Jackson Browne @ Entertainment Centre Theatre, Adelaide 22/3/2018
At 69, Jackson Browne is still maintaining his perennial hairstyle although it’s now grey and his boyish good looks have only faded slightly but his voice is noted to be slightly cracking at times tonight which he acknowledges by his admission of talking too much with guitarist Val McCallum on the plane on the day before. During the concert there are a couple of times he fluffs the words although neither requires restarts. There’s also the moment he responds to a shout of “I love you!” from the audience with, “What did you say?” removing an in-ear monitor, then explaining that it is not a hearing aid which evokes laughter from the audience. It is these moments that make it a more intimate personal show and less a paint by numbers song recital that some nostalgia shows can become.
With little fanfare, the band comes on stage and Jackson sits at the piano to start with Before the Deluge. He announces his backing vocalists as Alethea Mills and Chavonne Stewart before the next song Some Bridges. The rest of band introduced gradually during the course of two sets are the aforementioned Val McCallum; Greg Leisz playing dobro, lap steel, and pedal steel guitar; Jeff Young on Hammond organ and other keyboards; Bob Glaub on bass and Mauricio Lewak on drums. Practically every member of the band has their moment in the literal spotlight. The next couple of songs are You Love the Thunder and Long Way Round before the familiarity of FM radio staple Doctor My Eyes brings the audience to life and you could be forgiven for having mistaken this song for many years as being by Steely Dan.

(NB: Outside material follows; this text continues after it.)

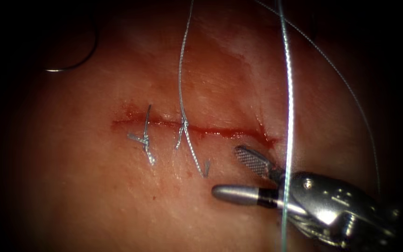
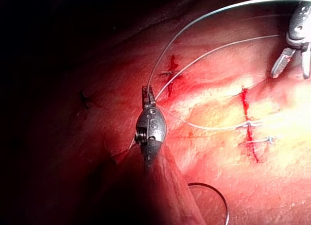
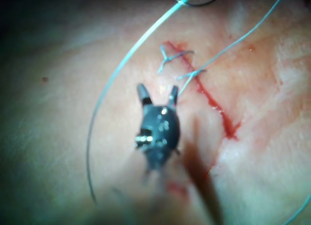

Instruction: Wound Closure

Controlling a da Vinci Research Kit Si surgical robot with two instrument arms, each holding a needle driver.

Jackson voices his environmental concerns regarding the ocean as a preamble to “If I Could Be Anywhere”. He continues the theme of social issues with the most recent of the songs performed tonight, The Dreamer by contextualising the dreamers, a generation born to immigrants not knowing if they will be able stay in the United States of America. Lives in the Balance has a fourth verse on which Alethea and Chavonne take the lead vocals. Jackson moves away from the politics by introducing “These Days” as a song he wrote at 16 and again at 21, a subtle reminder of his history as a songwriter before his success as a performer. During this song, the band lends a moody atmosphere to what starts as an almost solo spot for Jackson. He describes this last song of the set as “one of my favourite songs”. Even though it’s co-written with Glenn Frey, Jackson states that he has reconciled and has finally admitted that Take It Easy is a cover of the song by the Eagles. The audience is invited to sing along and Val performs a guitar solo reminiscent of Duelling Banjos.
The first part of the longer second set includes the songs Looking East, Bright Baby Blues, Love Needs a Heart, Somebody’s Baby and Shape of a Heart. Jackson jokes about being conservative and dressing like the Amish. He queries the equivalent local term for redneck to a response of “bogan” prior to the honky tonk of Redneck Friend, which he describes as an early song.
He admits to not liking to have to make set lists although “the order does make a difference” and that Val has chosen the songs for tonight’s concert, even deferring to and seeking approval from Val when considering responding to audience requests. He then has to apologise for not being able to perform Warren Zevon’s Mr. Bad Example due to a lack of a teleprompting device although does recite the song briefly. Barricades of Heaven includes an extended pedal steel solo interlaced by Jeff Young’s Hammond playing, sounding almost like backing vocals leading to a fade out ending. A couple of Warren Zevon songs are performed, an “early desperate ballad”, Carmelita and then the later song Lawyers, Guns and Money which Jackson states shows the spectrum of Zevon’s work. There is another diversion with Sky Blue and Black, a song absent from the onstage set list. The Pretender follows this and the band is introduced again at the start of the last song Running on Empty during which Jeff Young’s Hammond organ momentarily quotes the Spencer Davis Group’s Keep on Running.
For the encore, Jackson comes back onstage alone initially to play what we subsequently learn to be an appropriate set closer but pauses and notes that they hadn’t done For a Dancer and calls the band back early for this song. The band leave again and he starts the song he was originally going to finish with, the biography of an end of a gig, The Load-Out during which the band is slowly revealed from the darkness. This song segues into Stay, giving a final chance for Alethea and Chavonne to lead on vocals as well as allowing Jeff to display his surprising vocal prowess. The audience join in and the song ends with Jackson giving us a final wave and thanks for coming out. Then it’s over and the prophetic opening lines of this final song (“Now the seats are all empty // Let the roadies take the stage”) now manifesting in the Adelaide Entertainment Centre Theatre as a satisfied audience make their way out into the night.